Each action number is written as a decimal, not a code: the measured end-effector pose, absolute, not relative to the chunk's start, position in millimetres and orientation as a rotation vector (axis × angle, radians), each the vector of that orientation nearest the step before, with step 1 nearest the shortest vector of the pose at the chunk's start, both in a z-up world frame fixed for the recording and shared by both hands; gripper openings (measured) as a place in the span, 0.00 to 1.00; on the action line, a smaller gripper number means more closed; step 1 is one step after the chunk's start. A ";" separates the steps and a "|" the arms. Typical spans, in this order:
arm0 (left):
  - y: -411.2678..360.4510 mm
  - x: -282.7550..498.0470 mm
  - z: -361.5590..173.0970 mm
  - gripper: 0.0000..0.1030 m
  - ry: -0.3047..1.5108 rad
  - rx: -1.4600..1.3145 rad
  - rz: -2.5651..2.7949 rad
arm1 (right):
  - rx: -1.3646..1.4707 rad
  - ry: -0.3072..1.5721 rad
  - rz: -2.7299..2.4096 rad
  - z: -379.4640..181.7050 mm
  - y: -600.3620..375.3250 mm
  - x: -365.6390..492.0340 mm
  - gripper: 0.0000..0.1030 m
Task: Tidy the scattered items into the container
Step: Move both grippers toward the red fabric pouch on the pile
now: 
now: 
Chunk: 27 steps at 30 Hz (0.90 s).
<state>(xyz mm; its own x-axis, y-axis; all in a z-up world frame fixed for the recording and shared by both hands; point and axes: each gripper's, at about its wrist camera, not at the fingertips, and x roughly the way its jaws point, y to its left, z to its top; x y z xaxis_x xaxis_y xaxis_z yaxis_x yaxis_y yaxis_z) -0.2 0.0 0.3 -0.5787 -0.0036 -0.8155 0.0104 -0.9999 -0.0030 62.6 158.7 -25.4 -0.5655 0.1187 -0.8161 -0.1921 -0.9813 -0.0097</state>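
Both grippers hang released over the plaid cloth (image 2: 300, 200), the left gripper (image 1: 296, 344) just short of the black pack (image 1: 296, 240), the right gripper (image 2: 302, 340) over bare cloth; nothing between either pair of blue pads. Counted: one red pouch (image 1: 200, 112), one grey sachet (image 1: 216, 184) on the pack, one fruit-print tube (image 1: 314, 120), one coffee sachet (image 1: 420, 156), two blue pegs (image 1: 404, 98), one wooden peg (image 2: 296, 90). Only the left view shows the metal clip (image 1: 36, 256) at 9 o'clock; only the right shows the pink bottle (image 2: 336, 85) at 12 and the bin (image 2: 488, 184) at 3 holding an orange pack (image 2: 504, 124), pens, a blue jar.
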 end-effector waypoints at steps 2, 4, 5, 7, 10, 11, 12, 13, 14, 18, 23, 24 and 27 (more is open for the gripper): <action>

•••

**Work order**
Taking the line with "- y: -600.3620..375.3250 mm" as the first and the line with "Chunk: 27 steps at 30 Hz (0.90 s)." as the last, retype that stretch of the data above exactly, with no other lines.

**Exercise answer**
  - y: -600.3620..375.3250 mm
  - x: -365.6390..492.0340 mm
  - gripper: 0.0000..0.1030 m
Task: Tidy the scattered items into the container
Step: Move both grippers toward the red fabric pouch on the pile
now: 
now: 
Chunk: 27 steps at 30 Hz (0.90 s).

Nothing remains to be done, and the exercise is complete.